RFC: hardware accelerated bitblt using dma engine

Tue Aug 2 14:04:48 UTC 2016

On Tue, Aug 02, 2016 at 03:21:08PM +0200, Enrico Weigelt, metux IT consult wrote:
> Hi folks,
> 
> 
> I'm currently thinking about adding an hw-accelerated bitblt operation.
> The idea goes like this:
> 
> * we add some bitblt ioctl which copies rects between bo's.
>   (it also handles memory layouts, pixfmt conversion, etc)
> * the driver can decide to let the GPU or IPU do that, if available
> * if we have an suitable DMA engine (maybe only the more complex ones
>   which can handle lines on their own ...) we'll use that
> * as fallback, resort to memcpy().
> 
> 
> Whether an dma engine can/should be used might be highly hw specific,
> so that probably would be configured in DT.
> 
> To use that feature, userland could actually allocate two BO's,
> one that's mapped as a framebuffer to some crtc, another one just
> a memory buffer. It could then render to the fast memory buffer and
> tell the DRM to only copy over the changed regions to the graphics
> memory via DMA (or whatever is best on that particular hw platform).
> 
> 
> What do you think about that idea ?

If you mean "add a generic hw-accelerated bitblt operation": This is not
hw drm works. The generic kms stuff is about display only, with just very
basic (hence "dumb") buffer allocation support in a generic way.

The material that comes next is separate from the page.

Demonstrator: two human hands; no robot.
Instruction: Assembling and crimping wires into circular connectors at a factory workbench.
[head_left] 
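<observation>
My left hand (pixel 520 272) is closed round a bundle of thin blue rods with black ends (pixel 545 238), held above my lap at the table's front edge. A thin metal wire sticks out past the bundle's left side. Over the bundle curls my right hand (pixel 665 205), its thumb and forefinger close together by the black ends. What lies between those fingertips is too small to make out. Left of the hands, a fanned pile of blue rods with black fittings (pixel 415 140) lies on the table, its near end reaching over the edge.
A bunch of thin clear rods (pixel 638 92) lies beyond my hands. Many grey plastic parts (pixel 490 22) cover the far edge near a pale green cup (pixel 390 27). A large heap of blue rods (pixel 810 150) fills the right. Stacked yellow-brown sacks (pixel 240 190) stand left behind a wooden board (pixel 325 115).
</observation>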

If you mean "expose the dma engine I have here to userspace in
driver-private ioctls with the trade-off logic between that, kms
compositing using the display block and memcpy in userspace", then go
ahead ;-) But if you do that, pls don't don't forget that for any uapi the
drm subsytem requires correspoding open source userspace (in a real
app/compositor, not just some toy test or something similar).

Cheers, Daniel
-- 
Daniel Vetter
Software Engineer, Intel Corporation
http://blog.ffwll.ch